It has taken a long time, but Joyce DeWitt is finally doing what she always wanted to do: Make her stage debut in New York.
"I know, isn't it a hoot?" the former "Three's Company" star asks with glee a few hours before hitting the boards one recent afternoon. "This is where I was headed and then I got sidetracked in Holly-weird and one thing happened after another."
Her theater is modest: It's off-Broadway, underneath a restaurant, beside a bar and the audience sits on folded seats. But it's near Times Square and she's the star. Plus, DeWitt is still making people laugh.
"I'm just a late bloomer," says the 62-year-old actress, though she retains an impish adorableness and is prone to say "gee-willikers" or "wow-ski" rather than swear. "It took me a long time to have confidence in my work."
DeWitt has stepped into the title role of "Miss Abigail's Guide to Dating, Mating & Marriage!" — a 90-minute comedy being staged at Sofia's Downstairs Theater on 46th Street.
As Miss Abigail, DeWitt presents dating tips from her extensive library of decades-old etiquette and advice books, earnestly believing that good grooming and hygiene are still the basis of any successful relationship. With help from an assistant, Paco, who secretly adores Miss Abigail, she calls people onstage to help with quizzes, play little games and help demonstrate improbable dating tools.
"This show does something very similar to 'Three's Company' in the sense that it allows us to play and be silly and funny and laugh about interactions of human beings," DeWitt says. "The fact that the purpose of the play was to make people laugh and let them have a good time and every once in a while touch their hearts is my favorite kind of play to do."

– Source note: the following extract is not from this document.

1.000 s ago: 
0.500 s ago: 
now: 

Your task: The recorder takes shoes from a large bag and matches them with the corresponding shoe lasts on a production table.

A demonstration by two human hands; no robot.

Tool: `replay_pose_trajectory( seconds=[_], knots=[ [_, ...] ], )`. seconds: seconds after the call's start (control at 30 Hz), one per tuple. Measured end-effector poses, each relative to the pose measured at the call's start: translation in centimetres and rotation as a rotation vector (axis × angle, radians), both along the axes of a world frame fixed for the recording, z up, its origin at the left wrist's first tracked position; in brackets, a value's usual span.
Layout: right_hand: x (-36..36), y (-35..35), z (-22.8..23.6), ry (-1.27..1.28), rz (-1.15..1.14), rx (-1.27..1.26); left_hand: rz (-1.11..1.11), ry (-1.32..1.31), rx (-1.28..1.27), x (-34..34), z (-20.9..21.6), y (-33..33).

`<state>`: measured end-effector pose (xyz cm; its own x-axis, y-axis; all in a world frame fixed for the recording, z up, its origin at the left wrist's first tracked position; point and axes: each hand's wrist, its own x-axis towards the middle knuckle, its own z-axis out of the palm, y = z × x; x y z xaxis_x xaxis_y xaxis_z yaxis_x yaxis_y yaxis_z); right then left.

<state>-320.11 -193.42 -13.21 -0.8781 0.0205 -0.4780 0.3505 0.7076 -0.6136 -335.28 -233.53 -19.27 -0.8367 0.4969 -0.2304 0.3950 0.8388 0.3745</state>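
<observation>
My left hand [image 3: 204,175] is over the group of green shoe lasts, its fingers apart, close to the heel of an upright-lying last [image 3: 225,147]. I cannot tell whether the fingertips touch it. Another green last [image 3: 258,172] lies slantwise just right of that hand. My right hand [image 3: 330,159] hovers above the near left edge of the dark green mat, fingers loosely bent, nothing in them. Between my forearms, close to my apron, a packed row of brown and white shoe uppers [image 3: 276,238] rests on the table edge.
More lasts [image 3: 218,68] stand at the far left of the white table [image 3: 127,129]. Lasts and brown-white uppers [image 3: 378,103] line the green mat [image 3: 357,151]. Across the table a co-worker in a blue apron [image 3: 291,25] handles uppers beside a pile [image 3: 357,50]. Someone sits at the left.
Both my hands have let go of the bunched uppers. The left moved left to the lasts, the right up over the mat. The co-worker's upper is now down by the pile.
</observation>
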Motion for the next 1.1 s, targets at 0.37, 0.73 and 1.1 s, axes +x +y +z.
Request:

In a weird twist of fate, the ex-"Three's Company" star took over the role from another 1980s icon — Eve Plumb, who played Jan, the middle sister, in "The Brady Bunch." DeWitt, who had never met Plumb, came to see the show before agreeing to jump aboard.
"She was so good in the role that I was a bit intimidated," says DeWitt. "It was a little more sophisticated — a little more grown-up-y — when Eve did it. The version I'm bringing to it is a little more playful and off-the-wall."
Sarah Saltzberg, an actress and producer who co-authored the play with Ken Davenport, says it has been an absolute trip watching DeWitt perform dialogue aloud onstage that she wrote.
"She's a really kind and sweet person," says Saltzberg, who watched "Three's Company" as a kid. "We're not doing Chekhov here. We're not doing Shakespeare. We're just trying for an hour-and-a-half each night to bring people some joy and she's exceptionally good at that."
Indiana-raised Dewitt, who has been working onstage since she was 13, was intent on a life in New York theater after graduating from Ball State University in 1972, but was lured to UCLA and a few years later was cast in her biggest role to date: Janet Wood opposite John Ritter and Suzanne Somers in "Three's Company" from 1977 to 1984.
For her, it was like a Moliere farce — a show filled with sexual innuendo, miscommunications and identity confusion. She is good-natured about the show's outsized legacy, even though she likes to point out that she's also played Madea three times.
"Does it bother me that I'm attached to 'Three's Company' 30 years after? Not at all," says DeWitt. "All we were trying to do was be funny. How can I complain? That's all I wanted to do."
The show has also helped her visibility in projects to combat hunger and homelessness. DeWitt has hosted such events as 1987's Presidential End Hunger Awards in Washington and the Capitol Hill Forum on Hunger and Homelessness.
Although she still gets regular checks from the TV show, the residuals aren't exactly huge. "It wouldn't pay my light bill. But, on the other hand, it fills my heart with light because if, as an actor, you have the opportunity to do something that creates joy and causes laughter, that's a gift. And if 35 years later, it's still doing that? That's just a fantasy you can't even make up."
DeWitt took more than a decade off from acting after "Three's Company," traveling and studying world religions. She now lives in Santa Fe, N.M., relishing that state's thin atmosphere and stunning sunsets.
Only recently has she thrown herself back into acting full time, most recently the Canadian premieres of the 2000 Pulitzer Prize-winning play "Dinner With Friends" and Alfred Uhry's "The Last Night of Ballyhoo."
In many ways, today she is following the advice from the theme song of "Three's Company" — "Take a step that is new." She's finally made it to a Manhattan stage, was just asked to ring the Nasdaq closing bell ("Math was not my forte, so that they wanted me there was kind of hysterical") and she just got her first computer.
One message she still needs to send is to Robin Williams, who is also making his New York stage debut, in "Bengal Tiger at the Baghdad Zoo," on the other side of 46th Street. He and DeWitt are old friends from the days when "Mork & Mindy" taped in a studio near "Three's Company."
"I haven't yet had time to write him a note and go, 'Robin, I'm across the street in a basement. Would you like to have tea after the show one night?'" DeWitt says, laughing.